* **YOUR TASK**
When you write out the listing, keep every character and omit the pictures.

════════════════════

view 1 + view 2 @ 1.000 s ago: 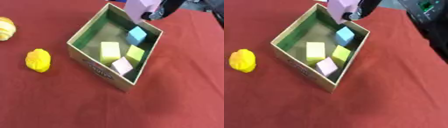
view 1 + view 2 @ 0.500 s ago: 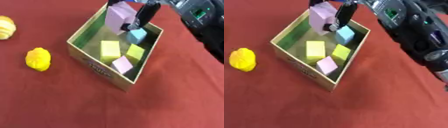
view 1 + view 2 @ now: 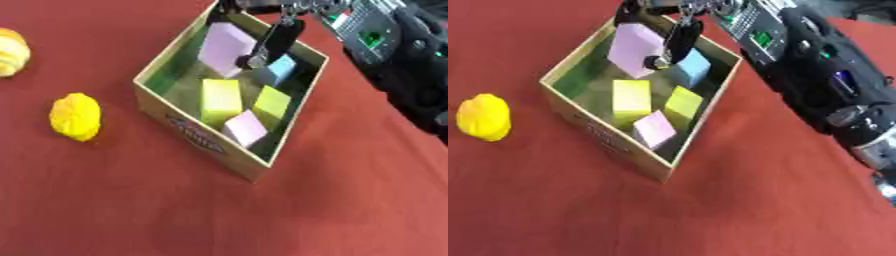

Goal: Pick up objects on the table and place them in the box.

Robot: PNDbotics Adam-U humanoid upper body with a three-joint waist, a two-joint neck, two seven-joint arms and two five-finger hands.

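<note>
Red table (image 3: 350, 200), right hand (image 3: 267, 42) pinching pink block (image 3: 225, 47) inside box (image 3: 197, 135)

Box (image 3: 206, 142): matt brown cardboard, printed outer wall. Bench (image 3: 350, 200): matt red cloth. Pink block (image 3: 224, 49) between the fingers (image 3: 273, 42): matt, smooth. Fingers: glossy black.

Four blocks (image 3: 221, 98) lie in the box (image 3: 206, 145); the robot hand (image 3: 273, 39) holds a fifth above them; a lemon (image 3: 75, 117) lies left.
</note>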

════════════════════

* **ANSWER SPACE**
view 1 + view 2 @ 1.000 s ago: 
view 1 + view 2 @ 0.500 s ago: 
view 1 + view 2 @ now: 

Goal: Pick up objects on the table and place them in the box.

Robot: PNDbotics Adam-U humanoid upper body with a three-joint waist, a two-joint neck, two seven-joint arms and two five-finger hands.

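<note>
Red table (image 3: 350, 200), right hand (image 3: 267, 42) pinching pink block (image 3: 225, 47) inside box (image 3: 197, 135)

Box (image 3: 206, 142): matt brown cardboard, printed outer wall. Bench (image 3: 350, 200): matt red cloth. Pink block (image 3: 224, 49) between the fingers (image 3: 273, 42): matt, smooth. Fingers: glossy black.

Four blocks (image 3: 221, 98) lie in the box (image 3: 206, 145); the robot hand (image 3: 273, 39) holds a fifth above them; a lemon (image 3: 75, 117) lies left.
</note>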

No further output is needed here.